ACTION ITEM → Each line below that holds the word "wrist" counts once. Say how many such lines there are, and no more.

INFORMATION PROVIDED →

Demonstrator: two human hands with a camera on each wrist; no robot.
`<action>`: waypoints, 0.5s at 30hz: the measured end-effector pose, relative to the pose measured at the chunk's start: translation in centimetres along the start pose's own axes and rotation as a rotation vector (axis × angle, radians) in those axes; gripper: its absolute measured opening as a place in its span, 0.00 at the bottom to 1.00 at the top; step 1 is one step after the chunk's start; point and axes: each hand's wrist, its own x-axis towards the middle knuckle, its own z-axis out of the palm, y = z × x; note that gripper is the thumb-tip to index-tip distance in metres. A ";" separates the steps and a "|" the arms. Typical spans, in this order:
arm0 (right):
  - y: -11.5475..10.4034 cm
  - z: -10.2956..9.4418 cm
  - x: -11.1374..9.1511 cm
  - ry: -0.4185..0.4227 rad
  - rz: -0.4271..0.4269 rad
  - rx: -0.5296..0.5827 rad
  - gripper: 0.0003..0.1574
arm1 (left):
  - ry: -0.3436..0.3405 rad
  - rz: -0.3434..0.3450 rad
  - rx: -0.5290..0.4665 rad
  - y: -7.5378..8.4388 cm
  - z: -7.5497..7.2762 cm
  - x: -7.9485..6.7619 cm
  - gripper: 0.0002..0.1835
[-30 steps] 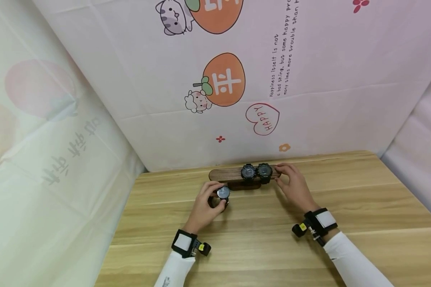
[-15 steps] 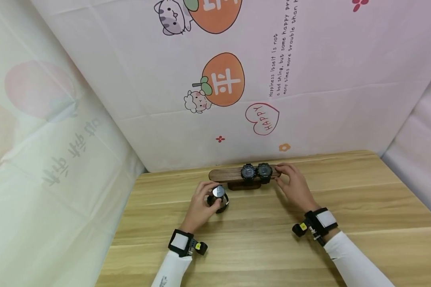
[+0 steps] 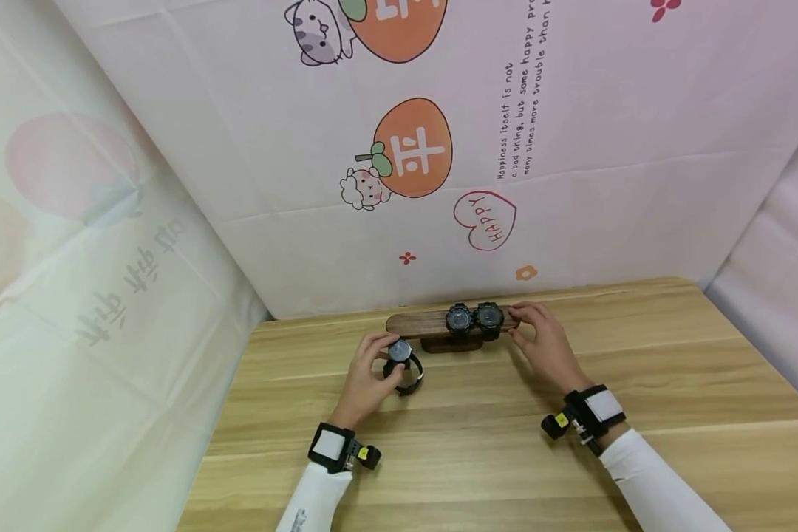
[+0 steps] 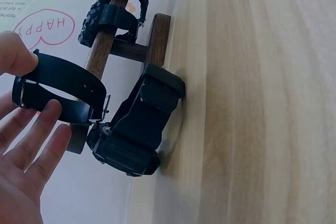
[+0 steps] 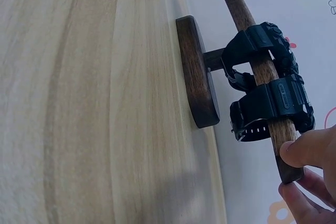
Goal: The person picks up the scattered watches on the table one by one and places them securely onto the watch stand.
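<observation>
Wooden bar (image 3: 425,324) parallels the worktop's far edge (image 3: 612,292); right hand (image 3: 547,347) grips its right end, left hand (image 3: 362,383) pinches a black watch (image 3: 400,350) just in front of the bar's left end.

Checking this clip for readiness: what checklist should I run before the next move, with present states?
1. Left grip pinches the held watch: ok.
2. Right grip holds the right end of the wooden bar: ok.
3. Bar's left stretch free: ok, both mounted watches sit farther right.
4. Held watch on the bar: not ok.
5. Held watch clear of the lower watch: cannot tell, views overlap them.
</observation>
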 end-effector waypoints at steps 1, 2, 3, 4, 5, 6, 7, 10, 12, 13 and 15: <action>0.0 0.0 0.0 0.001 -0.001 -0.001 0.26 | -0.002 -0.006 -0.002 0.0 0.0 0.0 0.27; 0.0 0.0 0.0 0.001 -0.002 -0.001 0.26 | -0.002 -0.008 -0.004 -0.1 -0.1 0.0 0.27; 0.0 0.1 -0.1 0.002 -0.003 0.000 0.26 | -0.001 -0.010 -0.007 -0.1 -0.1 0.0 0.27; 0.0 0.1 -0.1 0.002 -0.004 0.002 0.26 | 0.002 -0.010 -0.008 -0.2 -0.2 0.0 0.26; 0.0 0.1 -0.1 0.002 -0.006 0.005 0.26 | 0.008 -0.012 -0.006 -0.2 -0.3 0.1 0.26; 0.0 0.1 -0.1 0.003 -0.007 0.008 0.26 | 0.015 -0.011 -0.002 -0.1 -0.3 0.1 0.26; 0.0 0.1 -0.1 0.003 -0.009 0.011 0.26 | 0.022 -0.010 0.005 0.0 -0.4 0.1 0.26; 0.0 0.1 -0.1 0.007 -0.012 0.016 0.26 | 0.053 0.020 0.012 0.9 -0.6 0.3 0.26; 0.1 0.1 -0.1 0.013 -0.013 0.015 0.26 | 0.071 0.048 0.012 1.8 -0.8 0.5 0.27; 0.1 0.1 -0.1 0.015 -0.015 0.015 0.26 | 0.077 0.062 0.009 2.2 -1.0 0.7 0.27; 0.0 0.1 0.0 0.019 -0.020 0.018 0.25 | 0.083 0.076 0.005 3.0 -1.2 0.9 0.28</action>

COMPLETED EXERCISE → 2